Руки у меня устали держать Ирис. И было уже так поздно. Я безумно хотела спать, печаль, накопившаяся за последние недели, измотала меня вконец, скоро мне не хватит ни сил, ни мужества отнести Ирис наверх, в постель.

— Знаешь, Поль, этого всего на самом деле не было.

— Как это?

— Все эти сцены происходили только в твоей голове. Или в других фильмах, книгах, песнях. Ты столько их переварил. Так с ними отождествился. Превратил их в собственные воспоминания. Но я никогда не перевязывала тебя в ночи. Или совсем этого не помню. И дедушка не приезжал за нами на заре и не увозил в молчаливый лес. Или я забыла. Не знаю даже, сталкивался ли ты нос к носу с папой, вернувшись из парка, со встречи с мальчишками. Смотрел ли он на тебя с таким уж презрением. Приходил ли ты когда-нибудь домой избитый. Не знаю даже, существовал ли этот парк, гуляли ли там мальчишки, бывал ли ты там хоть раз. Но в фильме все это очень красиво. И я знаю, откуда это. Знаю, это взялось из твоей головы, это идет от тебя. И не нужно, чтобы это связывалось с настоящим воспоминанием. С тем, что было. Знаешь, довольно того, что это идет от тебя… Что ты это вообразил.

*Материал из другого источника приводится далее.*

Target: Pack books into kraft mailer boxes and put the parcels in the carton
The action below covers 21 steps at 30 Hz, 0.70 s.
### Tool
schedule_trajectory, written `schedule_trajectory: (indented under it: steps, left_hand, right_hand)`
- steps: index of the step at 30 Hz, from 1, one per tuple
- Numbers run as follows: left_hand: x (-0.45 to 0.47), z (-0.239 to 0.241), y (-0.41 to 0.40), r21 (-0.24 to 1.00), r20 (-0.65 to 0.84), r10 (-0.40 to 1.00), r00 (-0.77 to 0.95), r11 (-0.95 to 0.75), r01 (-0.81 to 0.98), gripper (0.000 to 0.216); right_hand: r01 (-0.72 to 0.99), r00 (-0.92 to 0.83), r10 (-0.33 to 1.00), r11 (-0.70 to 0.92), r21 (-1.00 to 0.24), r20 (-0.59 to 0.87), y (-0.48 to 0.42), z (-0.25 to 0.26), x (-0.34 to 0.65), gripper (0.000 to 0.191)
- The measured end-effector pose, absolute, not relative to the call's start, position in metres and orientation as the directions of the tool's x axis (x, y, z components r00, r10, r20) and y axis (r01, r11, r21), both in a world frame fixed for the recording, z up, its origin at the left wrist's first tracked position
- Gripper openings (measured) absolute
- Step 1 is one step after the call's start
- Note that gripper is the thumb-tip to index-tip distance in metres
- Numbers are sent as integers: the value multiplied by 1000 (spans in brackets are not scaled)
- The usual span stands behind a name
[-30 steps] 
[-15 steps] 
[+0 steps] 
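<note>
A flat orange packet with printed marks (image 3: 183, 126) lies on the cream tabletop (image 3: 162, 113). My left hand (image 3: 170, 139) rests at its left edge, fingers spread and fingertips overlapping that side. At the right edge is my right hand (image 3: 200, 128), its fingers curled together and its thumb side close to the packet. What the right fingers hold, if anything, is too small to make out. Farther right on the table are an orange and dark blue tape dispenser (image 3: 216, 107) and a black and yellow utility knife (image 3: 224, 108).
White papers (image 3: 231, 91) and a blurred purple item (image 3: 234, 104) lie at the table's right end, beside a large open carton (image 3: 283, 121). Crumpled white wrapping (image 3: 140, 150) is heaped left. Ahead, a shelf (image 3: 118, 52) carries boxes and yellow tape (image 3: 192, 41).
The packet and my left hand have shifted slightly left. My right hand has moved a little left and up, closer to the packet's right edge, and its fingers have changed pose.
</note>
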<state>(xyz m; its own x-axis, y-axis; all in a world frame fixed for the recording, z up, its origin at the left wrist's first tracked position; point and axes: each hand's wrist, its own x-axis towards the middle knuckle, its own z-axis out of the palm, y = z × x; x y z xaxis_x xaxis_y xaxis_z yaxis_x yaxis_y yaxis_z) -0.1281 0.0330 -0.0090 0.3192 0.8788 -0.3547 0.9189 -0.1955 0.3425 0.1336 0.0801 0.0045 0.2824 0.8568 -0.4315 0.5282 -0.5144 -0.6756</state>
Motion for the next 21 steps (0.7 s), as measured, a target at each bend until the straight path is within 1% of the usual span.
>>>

Я встала. Малышка тяжело повисла у меня на руках. Размягченные алкоголем ноги слегка заплетались. Я пошла к лестнице. Как я ни старалась, каждая ступенька отзывалась скрипом, и в голове на миг мелькнула мысль: “Черт, папу разбужу, опять разорется”. А потом я вспомнила, что он умер и что завтра похороны.

* * *

В спальне посапывал Стефан под умиленным взглядом Жан-Жака Гольдмана [Жан-Жак Гольдман — один из самых известных французских шансонье. Далее цитируются строки из его песен.] — это при нем я так часто “засиживалась поздно”, это меня он спрашивал, “о чем мечтаешь, девочка”, и это опять же у меня дом “такой чистый, что даже подозрительно, в таких обычно люди не живут”. Как всегда, Стефан растянулся поперек кровати и занял ее всю. Когда я его за это упрекала, он всегда отвечал, что мне всего лишь надо ложиться в одно время с ним; это верно, я часами торчала на первом этаже, неизвестно чем занималась, он ждал в слабой надежде хоть раз заняться любовью и в итоге, отчаявшись, засыпал. Иногда просыпался в два-три часа ночи, а меня все не было. А потом целый день слушал мои жалобы, что я как выжатый лимон.

— Ты вечно измотана, но это же понятно. Не высыпаешься, вот и все.

Как будто все так просто. Щелкнул пальцами, и все в порядке.

Я положила Ирис на матрас на полу, рядом с братом и сестрой. Стефан рвал и метал, как нас устроили, — можно подумать, мы приехали развлекаться на уикенд или праздновать Рождество. Он считал, что Поль не появится, никаких шансов. Все мосты между ним и отцом сожжены, какой ему смысл приезжать на похороны? Комната его свободна, а наши двое старших уже как-никак почти подростки. Уже вышли из того возраста, когда спят в одной постели, да еще на надувном матрасе и в придачу в одной комнате с родителями.